Previously, when the firing of a single neuron in a sensory cortex first became observable with a microelectrode, neurobiologists gave a neutral de­scription of its "receptor field" , meaning the spatiotemporal stimulus config­uration that served to excite or inhibit the firing maximally. Jerry Lettvin, Horace Barlow, and others, however, transformed and replaced the interpreta­tion by specifying a "feature" of an object, such as a line, color or tone, which they concluded was "represented" by the firing of the neuron. There was some initial reluctance by neurophysiologists to accept this shift in viewpoint, but resistance rapidly disappeared, for two reasons. One is that the concept of "mental representation" is deeply embedded in the philosophical literature deriving from Descartes and Kant, so that it could be easily extended to net­works, assemblies, and populations of neurons, for maintaining memory banks for stored images, cognitive maps, personal histories, and world views. The other reason is the emergence of a new discipline, fueled by the development of digital computers: cognitive science and its close relative, robotics.

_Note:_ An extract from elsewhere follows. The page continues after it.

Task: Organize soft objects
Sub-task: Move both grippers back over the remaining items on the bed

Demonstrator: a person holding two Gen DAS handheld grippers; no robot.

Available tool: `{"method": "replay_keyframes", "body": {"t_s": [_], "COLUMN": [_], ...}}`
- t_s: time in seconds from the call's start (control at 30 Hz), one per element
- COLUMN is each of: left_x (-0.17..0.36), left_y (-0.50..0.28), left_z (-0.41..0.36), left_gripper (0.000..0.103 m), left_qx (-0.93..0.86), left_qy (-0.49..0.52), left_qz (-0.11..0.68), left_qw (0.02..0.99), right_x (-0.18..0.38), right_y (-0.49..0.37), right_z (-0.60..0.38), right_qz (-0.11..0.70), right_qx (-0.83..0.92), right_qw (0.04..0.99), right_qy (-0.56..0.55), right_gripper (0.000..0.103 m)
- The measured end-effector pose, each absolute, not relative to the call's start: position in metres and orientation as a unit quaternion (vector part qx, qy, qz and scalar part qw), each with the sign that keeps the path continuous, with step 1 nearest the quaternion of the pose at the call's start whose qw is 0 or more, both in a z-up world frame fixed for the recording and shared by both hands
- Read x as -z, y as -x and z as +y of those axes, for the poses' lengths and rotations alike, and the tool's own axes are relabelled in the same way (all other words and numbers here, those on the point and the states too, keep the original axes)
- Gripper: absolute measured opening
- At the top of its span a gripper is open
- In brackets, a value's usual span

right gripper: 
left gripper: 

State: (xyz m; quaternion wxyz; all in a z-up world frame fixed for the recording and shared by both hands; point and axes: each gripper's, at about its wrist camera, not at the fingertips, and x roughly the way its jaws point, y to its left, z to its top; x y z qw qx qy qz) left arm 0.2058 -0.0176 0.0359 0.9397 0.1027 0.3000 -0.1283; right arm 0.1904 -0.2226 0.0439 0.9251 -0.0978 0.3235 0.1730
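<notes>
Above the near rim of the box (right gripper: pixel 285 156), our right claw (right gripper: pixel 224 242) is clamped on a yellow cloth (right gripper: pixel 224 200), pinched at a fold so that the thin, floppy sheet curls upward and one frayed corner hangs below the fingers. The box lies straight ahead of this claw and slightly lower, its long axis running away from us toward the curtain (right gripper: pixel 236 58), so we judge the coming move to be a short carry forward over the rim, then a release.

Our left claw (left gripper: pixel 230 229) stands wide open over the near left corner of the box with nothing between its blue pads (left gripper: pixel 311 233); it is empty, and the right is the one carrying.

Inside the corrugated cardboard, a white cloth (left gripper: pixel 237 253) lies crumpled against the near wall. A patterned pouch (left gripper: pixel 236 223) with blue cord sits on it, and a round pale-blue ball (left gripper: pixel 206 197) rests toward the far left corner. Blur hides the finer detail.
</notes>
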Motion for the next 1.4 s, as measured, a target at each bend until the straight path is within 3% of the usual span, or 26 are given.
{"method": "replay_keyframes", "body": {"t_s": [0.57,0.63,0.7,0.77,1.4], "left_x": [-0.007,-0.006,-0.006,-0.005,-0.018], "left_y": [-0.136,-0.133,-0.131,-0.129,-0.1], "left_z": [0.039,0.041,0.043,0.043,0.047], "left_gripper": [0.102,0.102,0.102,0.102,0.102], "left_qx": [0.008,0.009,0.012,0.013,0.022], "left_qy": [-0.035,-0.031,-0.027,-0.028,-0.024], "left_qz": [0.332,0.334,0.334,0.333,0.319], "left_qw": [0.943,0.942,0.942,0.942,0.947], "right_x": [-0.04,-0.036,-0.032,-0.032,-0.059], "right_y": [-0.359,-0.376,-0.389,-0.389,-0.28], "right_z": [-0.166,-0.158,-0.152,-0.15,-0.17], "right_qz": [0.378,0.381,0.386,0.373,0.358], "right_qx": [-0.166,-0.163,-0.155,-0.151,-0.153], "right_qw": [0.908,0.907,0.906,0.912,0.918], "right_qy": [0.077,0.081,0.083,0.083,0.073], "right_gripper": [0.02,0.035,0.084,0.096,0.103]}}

Cognitive science has been highly productive of information processing systems and devices in a wide range of commercial, scientific, and military applications. The entire digital computer industry can be viewed as founded on a misconception of how neurons work. Yet cognitivism has not fared well as a descriptor of brain function. Rule-driven symbol manipulation is increas­ingly being seen as excessively rigid, incapable of expressing or incorporating meaning, and lacking in common sense understanding of real world situations. In neurobiology it has led to the intractable "binding problem": how are rep­resentations of features combined so as to form representations of objects, and how are the representations compared with retrieved memories in the process of identification? Various solutions to the binding problem have been proposed, such as through quantum coherence, reentrant signaling, synchro­nization of oscillations through resonance in dendritic networks, but none is generally accepted.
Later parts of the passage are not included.